■ What you will do
A line below contains "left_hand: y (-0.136", and a later one contains "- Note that". Repeat both, with every line between them, exactly.
'''
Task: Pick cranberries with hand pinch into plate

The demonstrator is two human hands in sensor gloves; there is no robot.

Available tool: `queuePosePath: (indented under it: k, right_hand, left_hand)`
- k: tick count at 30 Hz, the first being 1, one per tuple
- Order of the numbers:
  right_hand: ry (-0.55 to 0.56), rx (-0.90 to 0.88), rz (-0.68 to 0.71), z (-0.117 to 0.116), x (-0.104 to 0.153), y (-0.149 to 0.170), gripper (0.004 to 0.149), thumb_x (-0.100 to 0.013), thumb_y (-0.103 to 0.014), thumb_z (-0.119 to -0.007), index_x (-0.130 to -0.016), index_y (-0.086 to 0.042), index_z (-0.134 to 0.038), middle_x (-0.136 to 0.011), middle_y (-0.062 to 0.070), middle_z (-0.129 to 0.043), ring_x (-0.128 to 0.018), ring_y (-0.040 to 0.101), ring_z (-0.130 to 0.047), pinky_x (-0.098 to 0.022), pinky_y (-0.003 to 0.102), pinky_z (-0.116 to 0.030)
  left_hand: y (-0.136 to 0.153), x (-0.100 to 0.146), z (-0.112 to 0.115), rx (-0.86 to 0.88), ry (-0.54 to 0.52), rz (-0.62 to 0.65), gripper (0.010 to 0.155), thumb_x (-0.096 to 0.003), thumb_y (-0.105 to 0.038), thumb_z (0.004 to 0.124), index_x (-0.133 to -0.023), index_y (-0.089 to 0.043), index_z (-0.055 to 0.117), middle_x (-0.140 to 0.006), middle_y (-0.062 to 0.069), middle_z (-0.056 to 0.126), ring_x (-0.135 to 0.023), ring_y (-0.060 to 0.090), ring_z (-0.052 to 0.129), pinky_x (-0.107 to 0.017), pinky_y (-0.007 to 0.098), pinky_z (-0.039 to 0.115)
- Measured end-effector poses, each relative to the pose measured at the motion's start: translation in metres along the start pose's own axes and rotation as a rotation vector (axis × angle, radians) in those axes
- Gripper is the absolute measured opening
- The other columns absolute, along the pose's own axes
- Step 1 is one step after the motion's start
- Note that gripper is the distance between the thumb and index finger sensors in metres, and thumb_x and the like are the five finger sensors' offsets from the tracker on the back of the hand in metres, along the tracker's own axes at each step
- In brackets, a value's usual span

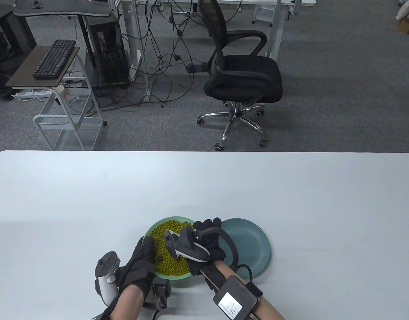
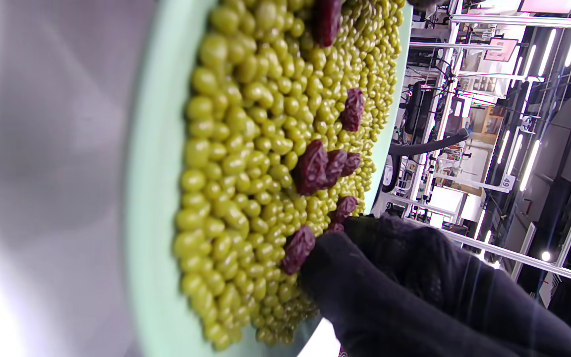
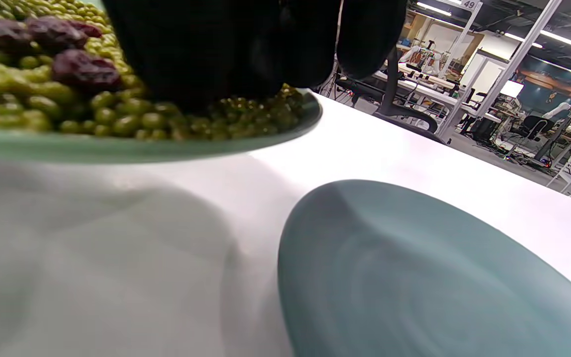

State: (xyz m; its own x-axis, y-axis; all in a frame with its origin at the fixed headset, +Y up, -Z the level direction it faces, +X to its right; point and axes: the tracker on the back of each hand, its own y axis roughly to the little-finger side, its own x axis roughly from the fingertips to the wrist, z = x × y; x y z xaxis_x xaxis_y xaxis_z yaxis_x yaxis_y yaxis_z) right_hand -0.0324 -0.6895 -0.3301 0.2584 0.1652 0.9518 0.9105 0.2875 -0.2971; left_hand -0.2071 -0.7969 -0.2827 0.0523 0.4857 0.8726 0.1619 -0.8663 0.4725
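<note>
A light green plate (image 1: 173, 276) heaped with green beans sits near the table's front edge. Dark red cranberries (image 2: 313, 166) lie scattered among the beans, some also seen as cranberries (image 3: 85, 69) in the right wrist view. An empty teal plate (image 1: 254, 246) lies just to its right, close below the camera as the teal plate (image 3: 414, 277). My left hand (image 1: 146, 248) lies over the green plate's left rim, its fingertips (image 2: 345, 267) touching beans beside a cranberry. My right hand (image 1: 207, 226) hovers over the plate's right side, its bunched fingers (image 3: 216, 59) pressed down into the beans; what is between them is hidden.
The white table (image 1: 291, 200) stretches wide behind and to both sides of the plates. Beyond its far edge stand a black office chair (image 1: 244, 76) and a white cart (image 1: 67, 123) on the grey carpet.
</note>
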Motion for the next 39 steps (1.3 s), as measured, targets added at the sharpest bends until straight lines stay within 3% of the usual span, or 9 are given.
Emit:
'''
■ Written answer
  left_hand: y (-0.136 to 0.153), x (-0.100 to 0.146), z (-0.112 to 0.115), rx (-0.86 to 0.88), ry (-0.54 to 0.52), rz (-0.62 to 0.65), gripper (0.010 to 0.155), thumb_x (-0.096 to 0.003), thumb_y (-0.105 to 0.038), thumb_z (0.004 to 0.124), index_x (-0.133 to -0.023), index_y (-0.089 to 0.043), index_z (-0.055 to 0.117), middle_x (-0.140 to 0.006), middle_y (-0.062 to 0.069), middle_z (-0.056 to 0.126), ring_x (-0.135 to 0.023), ring_y (-0.060 to 0.090), ring_z (-0.052 to 0.129), pinky_x (-0.107 to 0.017), pinky_y (-0.007 to 0.098), pinky_z (-0.039 to 0.115)
- Measured end-effector poses, each relative to the pose measured at the motion's start: translation in metres along the start pose's own axes and rotation as a rotation vector (axis × angle, radians) in those axes
- Gripper is the absolute measured opening
- The other columns absolute, along the pose's own axes
- Step 1 is one step after the motion's start
- Note that gripper is the distance between the thumb and index finger sensors in metres, and thumb_x and the like are the five finger sensors' offsets from the tracker on the back of the hand in metres, along the tracker's own axes at each step

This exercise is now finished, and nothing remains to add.